Le playground, c’est le basket à l’ancienne. Vintage comme un vinyle de 200 grammes.

Old school comme une clause stipulant « l’amour du sport » dans votre contrat, vous permettant de jouer sur n’importe quel playground sans qu’on vous en tienne rigueur. Toute la symbolique n’est à présent plus la même et cela a une incidence sur le sport. À tellement de niveaux. À tous les niveaux.

La passion transmise par Michael Jordan, sur le terrain et en dehors, parle d’elle-même. J’aime tellement ce sport, que je pourrais jouer n’importe où, n’importe quand et avec n’importe qui. Pour moi, c’est comme si je jouais au niveau professionnel. Autrement dit : jouer au basketball sur les playgrounds est aussi important que de mettre des paniers au Madison Square Garden.

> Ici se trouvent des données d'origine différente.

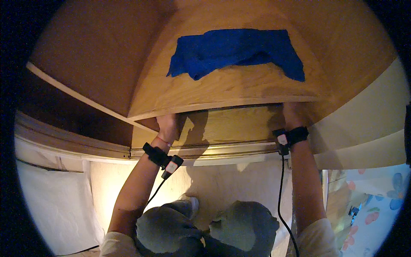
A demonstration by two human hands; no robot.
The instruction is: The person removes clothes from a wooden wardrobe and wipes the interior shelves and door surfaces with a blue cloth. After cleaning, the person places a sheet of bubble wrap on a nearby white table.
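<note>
Both arms reach forward into a wooden cabinet. My left hand is at the front edge of a wooden shelf, on its left side. Its fingers are hidden beneath that edge. Near the shelf's right end, my right hand goes under the same edge, fingers also out of sight. Whether either hand grips anything cannot be seen. A dark blue cloth lies unevenly spread on the shelf, apart from both hands. Below the shelf shows a lower wooden board, with shadows falling across it.
A metal sliding-door track runs along the cabinet's front. On the left, a darker compartment lies below another shelf edge. A pale curved panel borders the right side. Flower-patterned fabric is at lower right. Cables hang from both wrist devices.
</note>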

Ça reste la constatation la plus importante :  en dehors des matchs et du rôle que le basket de rue joue dans les carrières et les vies de ceux qui ont atteint les sommets, il reste hors de portée de ceux qui n’ont jamais quitté les playgrounds. C’est la photo de MJ en train de jouer avec des enfants. Avec un mur en briques tagué en toile de fond. Le basketball, sans arrêt.

Magnifique.

Ce sport, c’est une sensation, un état d’esprit. Une connexion et une beauté particulière lorsqu’il est pratiqué loin des projecteurs, de l’impureté du monde des affaires, de la folie et de l’apparat presque indescriptibles. Ces mots ne suffisent pas à rendre justice ou à expliquer.

C’est sur le béton que ça se passe. Sur le bitume. Là où les panneaux de basket en fer flottent dans l’air. Là où les extensions orange, brunes et rouillées de ces panneaux de basket ne sont pas des anneaux, mais des auréoles lumineuses. Là où l’expression « orange is the new black » puise tout son sens.

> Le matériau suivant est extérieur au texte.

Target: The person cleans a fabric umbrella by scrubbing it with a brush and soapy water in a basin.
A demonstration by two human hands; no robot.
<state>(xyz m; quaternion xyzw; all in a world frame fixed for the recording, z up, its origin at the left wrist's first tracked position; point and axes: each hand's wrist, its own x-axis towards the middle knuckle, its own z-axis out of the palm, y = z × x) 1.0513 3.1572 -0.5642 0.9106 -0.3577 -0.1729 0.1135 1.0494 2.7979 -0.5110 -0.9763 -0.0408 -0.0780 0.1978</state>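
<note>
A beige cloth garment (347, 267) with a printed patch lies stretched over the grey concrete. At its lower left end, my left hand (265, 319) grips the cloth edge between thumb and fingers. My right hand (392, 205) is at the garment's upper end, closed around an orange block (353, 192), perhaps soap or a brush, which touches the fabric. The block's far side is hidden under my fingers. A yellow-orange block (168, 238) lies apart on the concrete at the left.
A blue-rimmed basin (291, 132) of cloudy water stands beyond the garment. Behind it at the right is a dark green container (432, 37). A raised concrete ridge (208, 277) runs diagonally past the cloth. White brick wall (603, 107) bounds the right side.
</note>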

Comme je l’ai dit plus haut, ce sport est né ici. Et à la fin, il mourra ici. Dans ces rues. Dans ces quartiers. Dans ces endroits où les âmes sont libres. Tout au long de l’histoire du basketball, les terres saintes que l’on appelle les playgrounds ont été l’ADN du basketball et l’ont maintenu en vie.

Quand tout va mal au niveau professionnel, quand l’adoration se transforme en haine dans les ligues majeures, quand les ligues universitaires nous rappellent ce qu’elles sont vraiment, quand les élèves d’école élémentaire commencent à avoir un classement national et apparaissent dans les médias, quand vous ne pouvez pas visionner la compilation ou le spot publicitaire d’un autre joueur, les playgrounds sont et seront toujours un refuge.

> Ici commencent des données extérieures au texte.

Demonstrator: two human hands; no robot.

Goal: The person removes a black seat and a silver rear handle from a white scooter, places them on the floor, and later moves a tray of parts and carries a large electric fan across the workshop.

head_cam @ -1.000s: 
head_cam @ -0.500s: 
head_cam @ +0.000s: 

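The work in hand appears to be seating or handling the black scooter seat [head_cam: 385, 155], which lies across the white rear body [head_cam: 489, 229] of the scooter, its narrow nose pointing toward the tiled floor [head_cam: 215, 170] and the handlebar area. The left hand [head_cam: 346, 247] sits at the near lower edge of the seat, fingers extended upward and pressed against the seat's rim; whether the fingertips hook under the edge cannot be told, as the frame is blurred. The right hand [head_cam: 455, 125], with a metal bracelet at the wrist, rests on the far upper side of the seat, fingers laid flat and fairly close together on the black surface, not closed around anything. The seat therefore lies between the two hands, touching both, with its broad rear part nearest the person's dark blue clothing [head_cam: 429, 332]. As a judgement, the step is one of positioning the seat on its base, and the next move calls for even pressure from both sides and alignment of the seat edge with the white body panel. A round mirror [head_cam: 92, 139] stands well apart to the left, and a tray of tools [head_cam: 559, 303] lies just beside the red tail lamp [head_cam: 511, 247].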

Le rebond de la balle résonne littéralement comme un battement de cœur. Les crissements que l’on entend lors des déplacements et des sauts, des arrêts et des démarrages et des changements de direction représentent le son des semelles en quête de liberté. Une liberté qu’on trouve là où il n’y a pas de murs, là où il n’y a aucune limite à la créativité et à l’improvisation. Là où ce sport devient de la poésie ; là où il transcende l’art.

De l’art à Artforum*. Édition Été 2017. Couverture. Anneau, filet, panneau de basket, nuages, ciel. Comme une prière. Comme quelque chose que Dieu a créé, et pas l’Homme.

Le basket de rue est magnifique parce qu’il est personnel.

C’est le sentiment qui vous envahit quand vous voyez un terrain avec des bandes jaunes. Quand vous voyez les terrains dévastés de la Nouvelle-Orléans après l’ouragan Katrina. C’est le silence à Harlem après le décès de Greg Marius. Ça nous touche tous de la même façon. La même sensation de vide submerge tous ceux d’entre nous qui ont grandi sur ces terrains. Une partie de nous est encore là. Cette partie restera toujours là.

Ce bout de terrain omniprésent où tout ce qui est beau dans ce sport rappelle à notre génération pourquoi nous en sommes tombés amoureux à l’origine. Et pourquoi ce sentiment sera toujours indissociable de chaque sensation qu’on aura par rapport à ce sport.

Rick Telander a simplement appelé ça le paradis.